10.16.2012 | 11:05am
Aa a reading of the comments to this article make crystal clear, the Board of Health regualtion is seen by many as only the first step in banning circumcison alltogether. If you watched the Board of Health hearing that is available on line it would be equally clear that the Board of Health would have gone furhter if it had not been advised by counsel that goung further might be subject to being set aside by the courts. As pointed out in arecent article in The Atlantic "Parental Responsibility and the Rhetoric Against Circumcision " http://www.theatlantic.com/health/archive/2012/10/parental-responsibility-and-the-rhetoric-against-circumcision/263214/ there is at present an "atmosphere in which even an otherwise reasonable regulation will inevitably be viewed with well-founded distrust"
3.11.2013 | 12:13pm
Alan Hoffman says:
The author makes fair points. But what is unsaid is that there is a general distrust of government agencies being "sensitive and balanced" on religious practices, certainly those that bear on the very religious identity as does circumscion. Government agencies often go overboard and do strange things, say strange things (ex. the TSA). One cannot trust government when it intrudes on basic human rights and does so without consultation to boot.

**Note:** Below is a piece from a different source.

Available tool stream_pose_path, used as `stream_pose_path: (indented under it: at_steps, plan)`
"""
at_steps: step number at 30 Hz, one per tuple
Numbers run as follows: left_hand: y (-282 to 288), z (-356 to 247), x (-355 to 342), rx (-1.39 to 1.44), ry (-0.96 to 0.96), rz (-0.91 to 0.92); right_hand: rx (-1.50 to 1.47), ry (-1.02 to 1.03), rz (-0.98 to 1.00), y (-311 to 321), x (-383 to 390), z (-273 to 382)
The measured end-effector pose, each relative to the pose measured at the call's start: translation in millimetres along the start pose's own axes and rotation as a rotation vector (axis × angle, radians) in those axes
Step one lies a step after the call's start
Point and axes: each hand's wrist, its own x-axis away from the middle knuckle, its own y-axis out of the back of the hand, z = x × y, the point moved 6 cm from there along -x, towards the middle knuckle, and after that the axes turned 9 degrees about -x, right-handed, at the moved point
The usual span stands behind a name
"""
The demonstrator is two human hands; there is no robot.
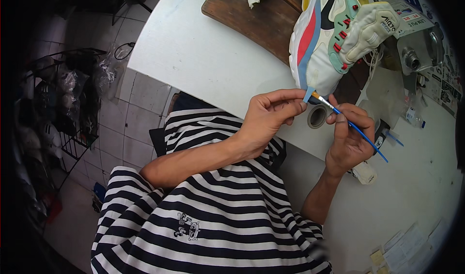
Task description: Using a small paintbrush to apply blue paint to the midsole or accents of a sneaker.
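A white sneaker (317,73) with red, blue and mint-green parts lies on the table, toe toward me, its tongue folded out to the right. At the toe, my left hand (266,115) is closed in a pinch on the loose end of a light-blue strip (308,94) along the sole. A slim paintbrush with a blue handle (357,130) is in the closed fingers of my right hand (351,133). Its brown bristles touch or nearly touch the strip beside my left fingertips; which, I cannot tell.
Below the shoe's toe is a roll of tape (317,116). A brown wooden board (242,22) lies under the shoe. At the right stand a metal can (419,48) with a spout and a small clear bottle (413,116). Papers (407,247) lie lower right; a loaded rack (72,109) stands left.
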Motion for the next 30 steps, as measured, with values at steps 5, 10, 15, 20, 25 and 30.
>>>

Then there is the 800 pound gorilla in the room. Those government agencies are largely non-Jewish. This raises an age old suspicion to boot. No one can seriously consider that faceless non-Jewish legislators and agency heads can dictate any matters of Jewish behavior without some degree of open, public consultation with the relevant Jewish authorities and after being vetted to assure that Jewish public the people honor religious rights. To do otherwise is to assume we live in a world without such biases and have for the last 100 years. The last time that happened, a small war started resulting in Chanukah under the Maccabbees.